I guess I should introduce the situation a little bit before I get into details, so here’s a quick run-down: my boyfriend and I are living pretty far away from each other for the summer. Normally he lives in a town that is 101 miles away from mine, but the distance still doesn’t keep us from visiting at least twice a week. Now we can only see each other on weekends. I realize that the situation really isn’t terrible at all — in fact I still know very little of the struggles long-distance lovers experience.
There is, however one specific problem: he hates talking on the phone, and I want to squeeze his brain of every detail of his day’s activities, thoughts, annoyances — everything.
He gave me a quick ring before class, we swapped a few words, and he told me he had to go.
“But you still have eight minutes until class starts,” I reminded him.
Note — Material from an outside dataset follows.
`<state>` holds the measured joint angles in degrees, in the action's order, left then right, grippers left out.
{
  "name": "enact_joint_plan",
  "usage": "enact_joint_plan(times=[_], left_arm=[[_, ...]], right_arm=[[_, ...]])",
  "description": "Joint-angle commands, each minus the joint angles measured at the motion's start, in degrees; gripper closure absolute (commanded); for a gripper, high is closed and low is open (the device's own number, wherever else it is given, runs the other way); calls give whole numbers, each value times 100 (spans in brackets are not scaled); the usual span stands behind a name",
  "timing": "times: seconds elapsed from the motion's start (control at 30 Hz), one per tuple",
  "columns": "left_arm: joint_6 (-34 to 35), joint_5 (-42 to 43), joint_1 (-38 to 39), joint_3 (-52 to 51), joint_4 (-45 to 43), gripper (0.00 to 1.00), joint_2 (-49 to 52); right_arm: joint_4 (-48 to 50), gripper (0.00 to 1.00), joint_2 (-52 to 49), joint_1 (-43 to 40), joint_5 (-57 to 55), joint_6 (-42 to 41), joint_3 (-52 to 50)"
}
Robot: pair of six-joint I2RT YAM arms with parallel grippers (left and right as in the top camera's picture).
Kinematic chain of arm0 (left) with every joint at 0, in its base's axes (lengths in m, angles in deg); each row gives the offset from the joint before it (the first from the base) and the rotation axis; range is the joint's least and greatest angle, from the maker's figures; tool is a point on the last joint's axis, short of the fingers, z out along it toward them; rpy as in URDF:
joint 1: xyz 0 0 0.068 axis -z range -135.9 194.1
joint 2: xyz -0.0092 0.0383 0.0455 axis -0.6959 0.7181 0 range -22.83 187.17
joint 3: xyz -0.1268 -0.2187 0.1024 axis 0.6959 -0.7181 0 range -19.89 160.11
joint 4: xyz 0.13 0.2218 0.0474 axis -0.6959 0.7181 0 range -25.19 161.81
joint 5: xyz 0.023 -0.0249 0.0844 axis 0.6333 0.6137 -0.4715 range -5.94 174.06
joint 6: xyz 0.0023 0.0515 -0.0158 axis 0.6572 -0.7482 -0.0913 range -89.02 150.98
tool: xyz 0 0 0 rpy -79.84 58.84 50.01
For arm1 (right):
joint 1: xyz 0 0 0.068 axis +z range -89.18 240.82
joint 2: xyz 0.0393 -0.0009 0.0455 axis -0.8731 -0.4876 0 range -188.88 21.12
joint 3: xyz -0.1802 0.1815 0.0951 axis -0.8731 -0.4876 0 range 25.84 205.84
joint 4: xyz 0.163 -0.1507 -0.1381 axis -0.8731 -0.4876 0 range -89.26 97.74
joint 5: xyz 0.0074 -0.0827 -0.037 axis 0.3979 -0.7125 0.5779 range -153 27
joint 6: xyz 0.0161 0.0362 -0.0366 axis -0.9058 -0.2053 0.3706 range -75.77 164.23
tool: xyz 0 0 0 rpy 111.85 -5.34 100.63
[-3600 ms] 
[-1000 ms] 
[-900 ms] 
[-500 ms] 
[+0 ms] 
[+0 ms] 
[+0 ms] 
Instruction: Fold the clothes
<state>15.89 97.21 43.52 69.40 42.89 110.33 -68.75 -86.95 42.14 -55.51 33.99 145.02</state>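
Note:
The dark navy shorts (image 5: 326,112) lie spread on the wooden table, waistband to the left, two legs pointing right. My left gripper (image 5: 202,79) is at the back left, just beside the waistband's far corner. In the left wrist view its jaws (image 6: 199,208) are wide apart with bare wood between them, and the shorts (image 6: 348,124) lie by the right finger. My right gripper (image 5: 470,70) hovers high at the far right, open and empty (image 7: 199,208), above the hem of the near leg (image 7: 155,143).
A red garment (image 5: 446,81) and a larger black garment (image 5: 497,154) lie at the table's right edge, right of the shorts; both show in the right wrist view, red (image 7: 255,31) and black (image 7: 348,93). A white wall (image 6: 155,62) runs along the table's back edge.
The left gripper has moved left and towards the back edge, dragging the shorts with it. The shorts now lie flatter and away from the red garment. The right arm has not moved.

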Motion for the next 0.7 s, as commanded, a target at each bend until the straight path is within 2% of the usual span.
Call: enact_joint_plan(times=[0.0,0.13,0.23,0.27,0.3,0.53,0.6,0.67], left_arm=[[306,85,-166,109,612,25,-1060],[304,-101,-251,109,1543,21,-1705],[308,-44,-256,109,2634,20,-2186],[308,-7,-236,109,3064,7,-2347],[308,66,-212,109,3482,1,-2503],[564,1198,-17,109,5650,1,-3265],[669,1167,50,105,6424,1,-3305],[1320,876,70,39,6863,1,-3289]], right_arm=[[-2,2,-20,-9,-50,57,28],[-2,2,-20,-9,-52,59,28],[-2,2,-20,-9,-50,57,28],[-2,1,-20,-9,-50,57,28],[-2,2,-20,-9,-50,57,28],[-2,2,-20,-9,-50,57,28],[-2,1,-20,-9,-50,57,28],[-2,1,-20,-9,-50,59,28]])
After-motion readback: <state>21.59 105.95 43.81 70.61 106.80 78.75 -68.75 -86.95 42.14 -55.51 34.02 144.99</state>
“Well, I don’t feel like talking to you anymore and I’m going to go study,” he replied.
The slightest error in diction really can be killer, huh? So, usually I would act hurt, hang up, possibly send him a text telling me I was hurt by what he said, draw the whole thing out and turn it into a long, dramatic “my boyfriend’s an a*sshole fest ‘07.” (Yes, T-shirts and all. And YES, I do realize how anal-retentive I sound in that quote.)
Wow, I didn’t think I could make myself appear more vulnerable, but sometimes that’s just what he does to me. Luckily, instead of reenacting my normal routine, I quickly jumped back onto my high horse, told him in an honest and edgy way that his carelessness for my feelings pissed me off, and once he had finished class he sent me a sweet message with a nice apology.
No need for a huge road blockage after a tiny fender-bender, eh? And all I needed to do was be honest about my feelings. Imagine that.